Un jour comme ça
Il y a des jours comme ça qu’on aimerait ne pas vivre. Où qu’on aimerait recommencer. Des moments qui nous échappent totalement sans qu’on n’y soit pour quoi que ce soit parfois. Pour lui, ce jour-là fut un jour comme ça.
On n’est jamais vraiment tout à fait soi le jour d’un examen. À plus forte raison le jour d’un oral. Il y a d’abord ce stress qui vous envahit, la boule dans l’estomac, les questionnements, les remises en question de soi, et puis la peur du jury, cet inconnu qui du haut de son savoir vous regarde vous débattre d’un air amusé dans vos hésitations, vos doutes et votre trouille immense.
Lui avait tout ça au fond de lui. Mais c’était un garçon solide, capable de garder à en lui ce bouillonnement intérieur sans qu’il n’y paraisse rien à l’extérieur. Il était le premier à passer cet après-midi là , mais un autre garçon attendait déjà devant la salle, nonchalamment appuyé contre la porte, au fond du long couloir. Alors qu’il s’approchait, il repensa aux paroles d’un camarade de classe, ayant passé l’oral quelques heures plus tôt avec le même jury. Un frisson le parcouru. Une question lui trottait dans la tête. Arrivé à hauteur de la salle, il se décida à apostropher le garçon :
- Salut.
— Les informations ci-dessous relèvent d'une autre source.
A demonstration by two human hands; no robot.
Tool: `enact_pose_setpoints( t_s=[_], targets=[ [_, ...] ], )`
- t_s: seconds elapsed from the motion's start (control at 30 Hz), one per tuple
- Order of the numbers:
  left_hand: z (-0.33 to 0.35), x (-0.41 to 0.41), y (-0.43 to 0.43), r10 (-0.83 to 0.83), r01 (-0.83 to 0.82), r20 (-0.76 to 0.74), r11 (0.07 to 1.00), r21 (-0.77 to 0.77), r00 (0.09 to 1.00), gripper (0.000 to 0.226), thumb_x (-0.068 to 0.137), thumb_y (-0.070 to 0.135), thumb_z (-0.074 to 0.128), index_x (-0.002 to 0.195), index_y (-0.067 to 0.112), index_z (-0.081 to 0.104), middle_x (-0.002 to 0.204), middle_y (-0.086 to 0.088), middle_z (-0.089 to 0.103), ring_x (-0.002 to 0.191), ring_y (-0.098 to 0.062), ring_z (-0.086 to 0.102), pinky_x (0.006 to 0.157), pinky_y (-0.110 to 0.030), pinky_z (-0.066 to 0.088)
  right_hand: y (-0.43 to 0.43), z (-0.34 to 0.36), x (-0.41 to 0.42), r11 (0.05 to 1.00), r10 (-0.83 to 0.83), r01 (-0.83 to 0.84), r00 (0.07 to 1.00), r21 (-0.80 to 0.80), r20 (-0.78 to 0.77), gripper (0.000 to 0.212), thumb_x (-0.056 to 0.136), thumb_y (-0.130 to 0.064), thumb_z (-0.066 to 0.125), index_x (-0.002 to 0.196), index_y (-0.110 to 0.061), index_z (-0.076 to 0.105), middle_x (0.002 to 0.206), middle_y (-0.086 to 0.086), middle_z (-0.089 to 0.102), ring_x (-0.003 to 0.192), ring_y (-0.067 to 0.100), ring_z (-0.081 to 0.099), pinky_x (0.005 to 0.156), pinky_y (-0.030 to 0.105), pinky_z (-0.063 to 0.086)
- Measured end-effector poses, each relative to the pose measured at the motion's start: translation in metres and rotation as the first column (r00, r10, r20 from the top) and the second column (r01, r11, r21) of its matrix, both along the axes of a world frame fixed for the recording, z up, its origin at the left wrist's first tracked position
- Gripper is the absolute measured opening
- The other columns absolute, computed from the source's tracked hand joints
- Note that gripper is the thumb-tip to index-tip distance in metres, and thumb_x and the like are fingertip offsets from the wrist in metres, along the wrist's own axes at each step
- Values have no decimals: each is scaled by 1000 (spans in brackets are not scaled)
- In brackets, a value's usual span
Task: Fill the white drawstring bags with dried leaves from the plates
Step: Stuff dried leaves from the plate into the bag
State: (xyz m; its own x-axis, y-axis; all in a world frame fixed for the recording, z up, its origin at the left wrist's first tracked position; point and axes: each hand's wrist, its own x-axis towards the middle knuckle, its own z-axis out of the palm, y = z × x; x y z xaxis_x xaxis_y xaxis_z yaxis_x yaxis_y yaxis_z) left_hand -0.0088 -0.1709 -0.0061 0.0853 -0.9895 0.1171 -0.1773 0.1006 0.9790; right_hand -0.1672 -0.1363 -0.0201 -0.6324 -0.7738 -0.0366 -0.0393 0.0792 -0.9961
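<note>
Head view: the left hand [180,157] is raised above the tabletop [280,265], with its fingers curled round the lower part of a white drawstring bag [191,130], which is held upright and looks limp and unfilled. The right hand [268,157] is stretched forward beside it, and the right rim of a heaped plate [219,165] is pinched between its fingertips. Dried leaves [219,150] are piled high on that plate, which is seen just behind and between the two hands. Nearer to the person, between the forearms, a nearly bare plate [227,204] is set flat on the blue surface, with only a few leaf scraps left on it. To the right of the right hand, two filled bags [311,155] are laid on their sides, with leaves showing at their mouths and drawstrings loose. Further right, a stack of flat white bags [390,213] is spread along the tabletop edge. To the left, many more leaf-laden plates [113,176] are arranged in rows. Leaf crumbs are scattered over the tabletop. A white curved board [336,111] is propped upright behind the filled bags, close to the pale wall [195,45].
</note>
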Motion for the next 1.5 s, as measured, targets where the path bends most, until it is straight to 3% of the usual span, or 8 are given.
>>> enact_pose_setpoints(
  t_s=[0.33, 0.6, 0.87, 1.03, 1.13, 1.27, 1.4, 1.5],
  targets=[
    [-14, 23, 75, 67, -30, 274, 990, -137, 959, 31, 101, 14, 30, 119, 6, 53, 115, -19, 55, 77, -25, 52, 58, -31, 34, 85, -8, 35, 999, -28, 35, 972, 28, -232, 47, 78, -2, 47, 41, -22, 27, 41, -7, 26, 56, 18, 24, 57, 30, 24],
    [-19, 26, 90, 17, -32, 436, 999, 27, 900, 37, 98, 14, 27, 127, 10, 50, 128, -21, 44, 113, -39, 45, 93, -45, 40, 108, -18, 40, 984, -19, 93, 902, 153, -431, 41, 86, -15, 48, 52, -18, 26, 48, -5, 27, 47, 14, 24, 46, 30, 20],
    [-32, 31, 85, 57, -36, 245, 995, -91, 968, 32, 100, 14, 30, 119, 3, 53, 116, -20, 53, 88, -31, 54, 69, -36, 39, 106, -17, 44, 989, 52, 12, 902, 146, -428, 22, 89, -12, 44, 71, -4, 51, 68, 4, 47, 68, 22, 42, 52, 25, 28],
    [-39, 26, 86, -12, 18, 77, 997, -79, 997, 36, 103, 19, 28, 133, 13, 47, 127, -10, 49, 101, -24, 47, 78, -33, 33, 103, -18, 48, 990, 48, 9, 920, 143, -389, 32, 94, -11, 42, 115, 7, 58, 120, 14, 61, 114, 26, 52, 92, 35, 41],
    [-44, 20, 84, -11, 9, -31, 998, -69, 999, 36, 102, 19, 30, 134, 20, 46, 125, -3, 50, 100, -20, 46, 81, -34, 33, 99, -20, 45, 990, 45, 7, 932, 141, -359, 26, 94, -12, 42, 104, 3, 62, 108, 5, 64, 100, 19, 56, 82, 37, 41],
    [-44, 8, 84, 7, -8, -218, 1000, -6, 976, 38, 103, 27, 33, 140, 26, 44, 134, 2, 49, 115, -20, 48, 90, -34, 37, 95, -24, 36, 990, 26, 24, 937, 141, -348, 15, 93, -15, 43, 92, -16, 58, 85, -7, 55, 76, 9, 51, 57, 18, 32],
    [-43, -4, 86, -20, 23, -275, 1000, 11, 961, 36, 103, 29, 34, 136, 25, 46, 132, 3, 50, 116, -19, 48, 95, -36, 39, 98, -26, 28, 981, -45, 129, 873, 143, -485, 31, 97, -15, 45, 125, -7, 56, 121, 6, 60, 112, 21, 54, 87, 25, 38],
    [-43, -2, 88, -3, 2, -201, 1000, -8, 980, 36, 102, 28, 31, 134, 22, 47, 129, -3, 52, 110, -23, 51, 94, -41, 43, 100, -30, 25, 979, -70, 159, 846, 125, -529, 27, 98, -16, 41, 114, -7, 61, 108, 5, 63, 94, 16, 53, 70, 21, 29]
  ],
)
Dis-voir, on m’a dit que le jury de ce matin, c’était un gros connard. Tu crois qu’on aura le même ?
Le garçon esquissa un sourire gêné.
- Bonjour. Oui c’est bien le même jury. Hum. Vous êtes sans doute Jean-Luc Gerbois ? Vous êtes en avance… Mais si vous êtes prêt, installez-vous.
Pas de chance, ce jour-là , le jury était un jeune homme de 23 ans, habillé en jean et sweat-shirt, et à peine plus âgé que cet élève de lycée professionnel dont il était chargé d’évaluer le savoir. Jean-Luc pouvait bien se maudire : même s’il n’était en rien coupable, cette journée resterait longtemps la pire journée de sa vie.